« Je trouve ces pratiques discutables, car cette utilisation à outrance de la manipulation par l'image fausse le jugement des spectateurs, mais également des journalistes qui relatent un enthousiasme et une adhésion qui s'avère être factice. »
Le développeur de 38 ans ne cache pas son penchant pour le candidat opposé, Jean-Luc Mélenchon, mais réfute l'idée selon laquelle il aurait voulu faire un croche-pied au candidat « En marche! »
« Les électeurs doivent faire un choix qui va impacter l'avenir du pays sur les cinq prochaines années ainsi que notre position sur l'Europe et dans la scène internationale. Ce n'est pas un choix qui doit se faire à la légère et encore moins en se basant simplement sur un spectacle. »
« C'est comme pour un film: on va filmer ceux qui s'agitent le plus, ceux qui ne s'agitent pas restent dans l'ombre. Si au montage on coupe ceux qui ne s'agitent pas, on dit "c'est de la manipulation". C'est du montage! Il y a une intention de donner une image positive de ces meetings, ce n'est pas une manipulation, c'est une intention. Les partis politiques, Macron comme les autres, ont des intentions, et tout ce qu'ils peuvent faire pour donner une image positive d'eux-mêmes (utiliser des gens pour chauffer la salle, utiliser des moyens électroniques, utiliser du marketing), ils l'utilisent. »
Derrière la sémantique de ses discours, se cache aussi une stratégie digitale bien rodée. Le côté start-up dans son mode opératoire est clairement assumé. Il s'adresse à l'électeur comme au consommateur de politique, preuve en est avec le fameux « diagnostic » de la France. Macron a désormais un atout maître en main, puisqu'il dispose une vaste banque de données, amassées lors de la première étape de sa quête du pouvoir. Des milliers de marcheurs ont collecté environ 100 000 témoignages de français.

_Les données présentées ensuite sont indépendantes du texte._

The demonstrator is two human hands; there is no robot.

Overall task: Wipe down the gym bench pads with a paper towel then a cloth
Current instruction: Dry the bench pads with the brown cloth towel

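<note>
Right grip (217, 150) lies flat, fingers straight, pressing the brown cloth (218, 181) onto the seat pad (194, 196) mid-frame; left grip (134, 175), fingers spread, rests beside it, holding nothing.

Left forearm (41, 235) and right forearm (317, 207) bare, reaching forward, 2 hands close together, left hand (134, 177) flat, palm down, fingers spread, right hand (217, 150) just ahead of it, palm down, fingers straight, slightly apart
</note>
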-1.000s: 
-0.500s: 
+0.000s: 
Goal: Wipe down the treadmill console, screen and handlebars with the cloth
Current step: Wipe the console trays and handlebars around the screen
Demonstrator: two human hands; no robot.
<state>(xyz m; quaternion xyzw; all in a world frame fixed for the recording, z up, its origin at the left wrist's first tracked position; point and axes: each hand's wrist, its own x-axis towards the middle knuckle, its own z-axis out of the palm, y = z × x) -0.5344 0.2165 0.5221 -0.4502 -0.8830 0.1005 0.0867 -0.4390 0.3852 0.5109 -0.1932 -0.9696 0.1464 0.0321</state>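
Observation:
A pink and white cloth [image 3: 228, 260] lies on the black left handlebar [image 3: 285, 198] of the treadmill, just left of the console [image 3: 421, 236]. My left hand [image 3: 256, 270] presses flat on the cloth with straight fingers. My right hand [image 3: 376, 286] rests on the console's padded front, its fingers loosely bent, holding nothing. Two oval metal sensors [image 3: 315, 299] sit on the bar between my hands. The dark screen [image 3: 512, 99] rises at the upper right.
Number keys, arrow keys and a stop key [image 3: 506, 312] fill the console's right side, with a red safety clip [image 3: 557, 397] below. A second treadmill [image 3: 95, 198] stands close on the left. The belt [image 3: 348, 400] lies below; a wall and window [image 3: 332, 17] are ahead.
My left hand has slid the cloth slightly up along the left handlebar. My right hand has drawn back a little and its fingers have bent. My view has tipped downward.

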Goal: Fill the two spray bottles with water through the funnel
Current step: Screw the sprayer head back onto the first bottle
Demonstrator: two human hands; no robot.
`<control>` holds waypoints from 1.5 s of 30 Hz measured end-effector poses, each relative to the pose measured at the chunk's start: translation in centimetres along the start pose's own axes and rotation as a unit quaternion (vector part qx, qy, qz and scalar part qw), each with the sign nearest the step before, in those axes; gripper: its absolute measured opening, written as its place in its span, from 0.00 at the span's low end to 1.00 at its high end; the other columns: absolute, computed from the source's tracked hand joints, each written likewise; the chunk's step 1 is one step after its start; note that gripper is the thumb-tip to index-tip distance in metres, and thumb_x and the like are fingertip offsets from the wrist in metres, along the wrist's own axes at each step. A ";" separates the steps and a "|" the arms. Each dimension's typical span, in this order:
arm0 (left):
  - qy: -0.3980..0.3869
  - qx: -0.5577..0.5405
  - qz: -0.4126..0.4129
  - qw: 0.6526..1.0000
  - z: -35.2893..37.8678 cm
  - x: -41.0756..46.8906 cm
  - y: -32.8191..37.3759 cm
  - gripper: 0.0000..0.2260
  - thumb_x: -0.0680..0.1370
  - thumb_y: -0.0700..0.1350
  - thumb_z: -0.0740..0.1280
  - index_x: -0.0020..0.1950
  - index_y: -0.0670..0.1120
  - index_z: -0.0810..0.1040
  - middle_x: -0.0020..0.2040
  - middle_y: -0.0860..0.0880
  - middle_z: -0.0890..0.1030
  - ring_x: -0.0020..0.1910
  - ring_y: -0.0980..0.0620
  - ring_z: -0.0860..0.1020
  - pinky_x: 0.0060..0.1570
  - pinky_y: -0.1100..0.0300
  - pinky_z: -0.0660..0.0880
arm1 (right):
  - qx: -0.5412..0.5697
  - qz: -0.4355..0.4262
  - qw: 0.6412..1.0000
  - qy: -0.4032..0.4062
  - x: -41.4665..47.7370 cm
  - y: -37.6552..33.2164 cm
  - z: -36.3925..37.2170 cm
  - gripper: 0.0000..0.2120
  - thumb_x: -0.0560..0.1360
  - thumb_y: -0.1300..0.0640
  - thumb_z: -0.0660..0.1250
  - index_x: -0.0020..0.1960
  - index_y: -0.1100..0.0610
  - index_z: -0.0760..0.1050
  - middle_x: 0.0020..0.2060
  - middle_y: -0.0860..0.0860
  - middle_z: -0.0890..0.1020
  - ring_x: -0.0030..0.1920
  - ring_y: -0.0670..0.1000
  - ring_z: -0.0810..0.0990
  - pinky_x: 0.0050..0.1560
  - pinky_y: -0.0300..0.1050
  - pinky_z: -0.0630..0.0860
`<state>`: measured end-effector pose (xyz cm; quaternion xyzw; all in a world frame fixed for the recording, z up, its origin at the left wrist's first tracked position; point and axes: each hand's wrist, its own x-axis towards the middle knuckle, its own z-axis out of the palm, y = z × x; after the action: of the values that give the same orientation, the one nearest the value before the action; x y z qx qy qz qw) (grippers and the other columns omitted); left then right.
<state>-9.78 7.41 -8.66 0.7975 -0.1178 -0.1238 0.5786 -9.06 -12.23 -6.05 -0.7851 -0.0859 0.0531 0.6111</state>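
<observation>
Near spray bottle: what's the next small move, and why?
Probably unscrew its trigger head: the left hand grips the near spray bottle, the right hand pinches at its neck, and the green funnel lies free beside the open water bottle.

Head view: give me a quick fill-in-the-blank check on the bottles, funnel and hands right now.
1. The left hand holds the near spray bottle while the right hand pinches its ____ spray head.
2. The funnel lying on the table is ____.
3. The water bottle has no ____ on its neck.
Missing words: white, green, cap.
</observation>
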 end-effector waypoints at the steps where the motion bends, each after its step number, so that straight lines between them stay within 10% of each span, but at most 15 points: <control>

Une « start-up en stratégie électorale », a recueilli le verbatim des interrogés, et c'est une PME spécialisée dans « le traitement automatisé du langage », et qui n'avait jamais travaillé pour des politiques avant, qui en a extrait l'essence sémantique qui fournit à Emmanuel Macron les éléments de langages adaptés à son auditoire, en fonction des préoccupations de certaines catégories socioprofessionnelles identifiées par exemple.
« C'est le seul homme politique en France qui a compris que les outils du marketing, les outils qui servent aux entreprises, avec beaucoup de succès, à vendre tous les jours des yaourts ou autre chose, peuvent être mis au service d'une cause politique. Ça ne veut pas dire que la cause politique est nulle et ça ne veut pas dire que c'est honteux de faire ça, simplement il est un peu en avance, comme ce qui se fait aux États-Unis. Aux États-Unis, il y a des activités de communication autour des candidats qui sont incroyablement sophistiquées en termes de marketing, qui utilisent tous les modèles de la communication de produit, et qui prennent les électeurs pour des consommateurs de politique. Macron est le premier à faire ça en France. »
Une technique aussi pour que le candidat ne s'évente pas et garde toute saveur, « Gardez les "Macron Président" au bon moment », comme dirait la Team Ambiance. Manipulation ou bonne intention? Innovateur ou imposteur?
« Si on pense sur le fond que ses meetings sont intéressants, eh bien tous les moyens sont bons pour mettre de la bonne ambiance. Si on pense que ses meetings sont toxiques, on va dire que c'est discutable », conclut Antoine Lefebure.